Act 4 Scene 2
Camillo, who has been in Polixenes' service for fifteen years, wants to return to Silesia. Leontes, now penitent, has sent for him. But Polixenes, who has appreciated Camillo's services all these years, is reluctant to let him go. He does not even want to hear the name Silesia because it reminds him of the tragic events that took place there. He then inquires of Camillo when he last saw Prince Florizel. Polixenes is not happy with the behavior of his son. Camillo replies that he saw the prince three days ago. Camillo has noticed that Florizel has recently been seen less often at the court. Polixenes has noticed this also, and he has learned that Florizel spends a lot of time at the home of a shepherd, a man who for some reason has grown much richer than his neighbors. The shepherd has a beautiful daughter, and Camillo and Polixenes agree that that is why Florizel spends so much time there. They agree to put the matter of Camillo's return to Silesia aside for the time being, and visit the unusual shepherd. They decide to go in disguise.

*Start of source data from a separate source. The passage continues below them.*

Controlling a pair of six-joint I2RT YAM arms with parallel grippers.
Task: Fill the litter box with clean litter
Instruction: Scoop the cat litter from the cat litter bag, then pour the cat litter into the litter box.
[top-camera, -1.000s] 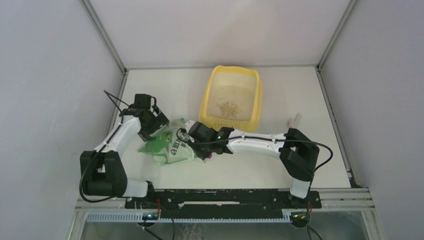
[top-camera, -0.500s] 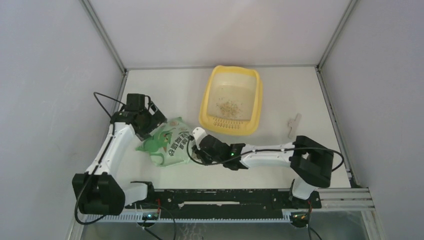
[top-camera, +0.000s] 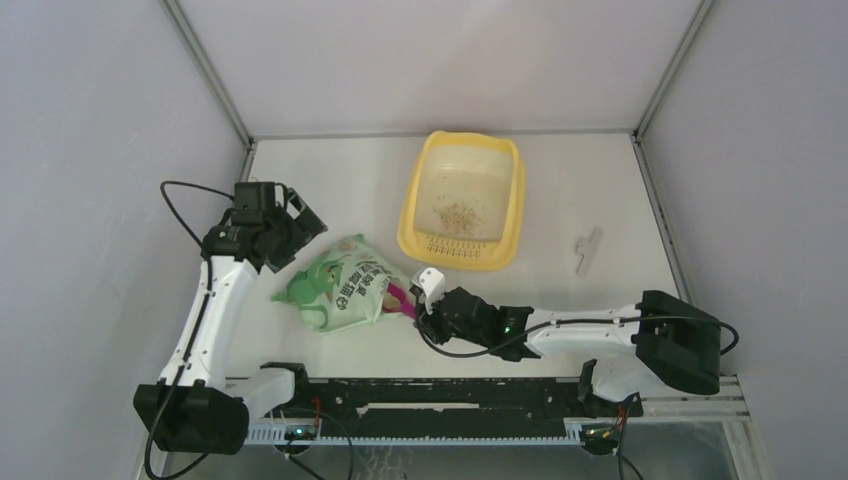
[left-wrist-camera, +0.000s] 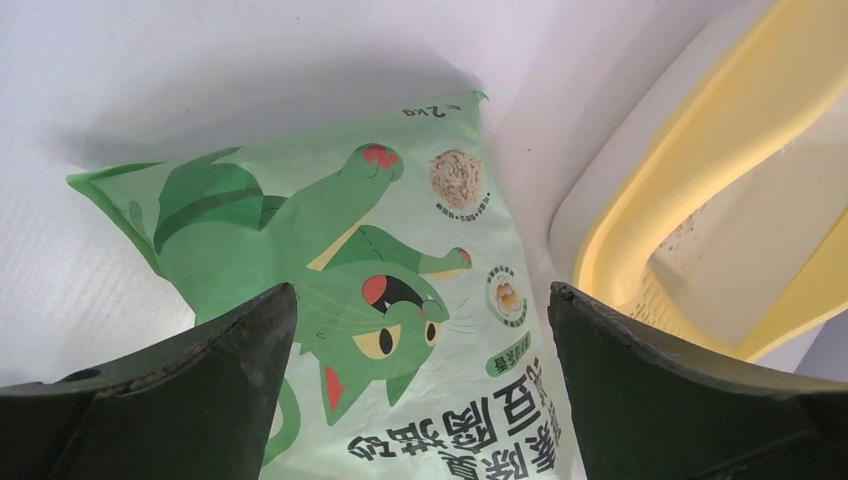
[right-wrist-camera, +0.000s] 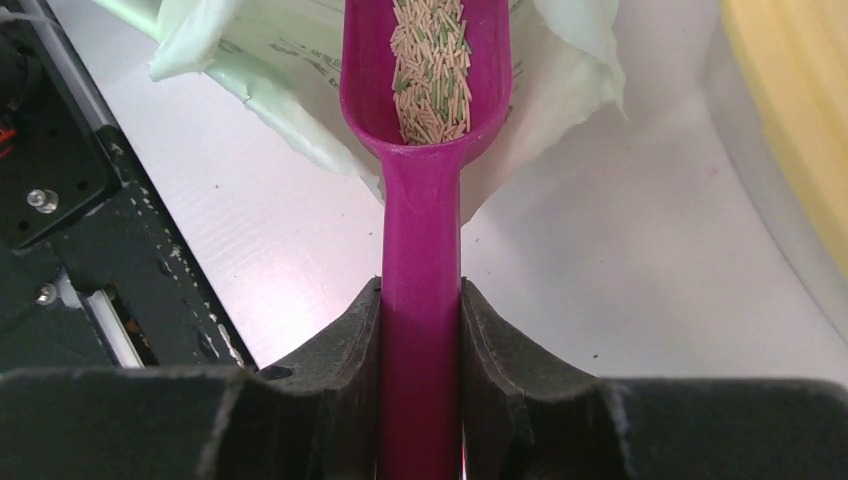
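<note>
Over the last second the right gripper (right-wrist-camera: 420, 305) had drawn back toward the near edge, pinching the handle of the magenta scoop (right-wrist-camera: 420, 215), whose bowl sat at the mouth of the green bag (top-camera: 345, 290) holding clean litter (right-wrist-camera: 432, 70). The left gripper (left-wrist-camera: 420, 298) had backed off the bag, jaws spread wide. The litter box (top-camera: 508, 215) sat farther back, only thinly speckled, so this load looked ready to carry over.

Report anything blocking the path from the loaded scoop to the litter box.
Nothing visible does. The scoop, clamped in the right gripper, sits at the mouth of the bag; only bare table lies between it and the litter box.
</note>
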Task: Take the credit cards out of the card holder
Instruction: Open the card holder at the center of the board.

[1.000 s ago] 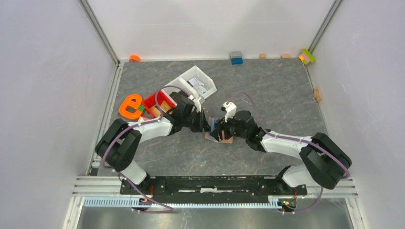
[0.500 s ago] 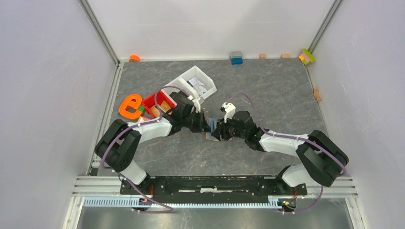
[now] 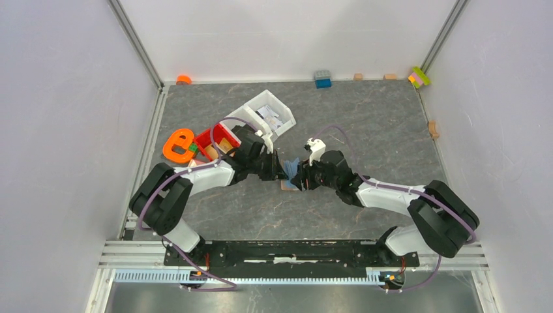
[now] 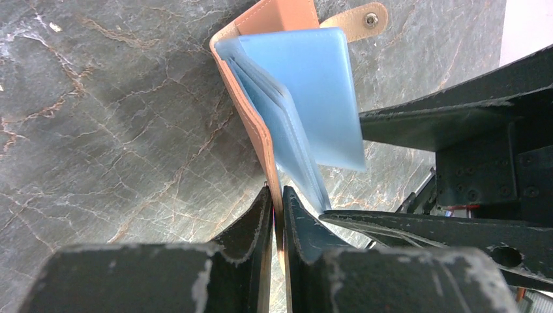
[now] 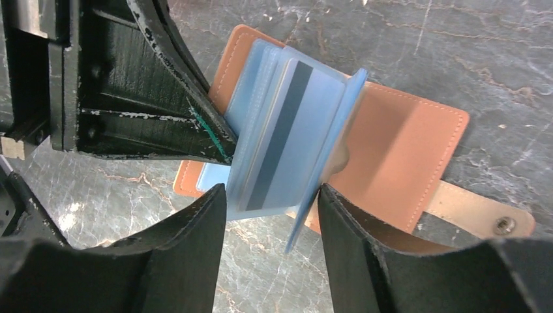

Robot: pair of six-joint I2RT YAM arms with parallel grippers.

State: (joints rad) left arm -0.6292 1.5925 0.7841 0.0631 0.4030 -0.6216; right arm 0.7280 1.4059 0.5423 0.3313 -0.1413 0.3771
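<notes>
The tan-brown card holder (image 4: 251, 114) stands open on edge, and my left gripper (image 4: 276, 195) is shut on its leather flap. Pale blue sleeves (image 4: 313, 98) fan out of it. In the right wrist view the card holder (image 5: 398, 150) lies open with its snap tab (image 5: 482, 218) at the right. A pale blue-grey credit card (image 5: 287, 137) with a dark stripe shows in the sleeves. My right gripper (image 5: 270, 192) is open, its tips either side of the sleeves' lower edge; one sleeve is blurred. From above, both grippers meet over the card holder (image 3: 285, 186).
A red bin (image 3: 218, 140) and a white bin (image 3: 264, 117) with packets sit behind the left arm, next to an orange shape (image 3: 177, 147). A blue block (image 3: 322, 79) and small coloured blocks (image 3: 419, 77) line the back wall. A tan block (image 3: 432, 129) lies at the right.
My right gripper has moved slightly left toward the left gripper, and its jaws closed a little, then widened. The blue sleeves now stand fanned up between the two grippers. The left gripper kept its grip.
</notes>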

This short scene serves to move the plot forward by giving more information about Florizel and Perdita, and setting up expectations in the audience for the romance that is about to unfold. The scene also confirms the earlier characterization of Camillo as a man of virtue and integrity, and keeps the events of the first part of the play firmly in mind. This is done by having Polixenes point out to Camillo that he has still not healed from the damage done by Leontes sixteen years ago. The wound is so deep and fresh he cannot bear to hear anything said about it.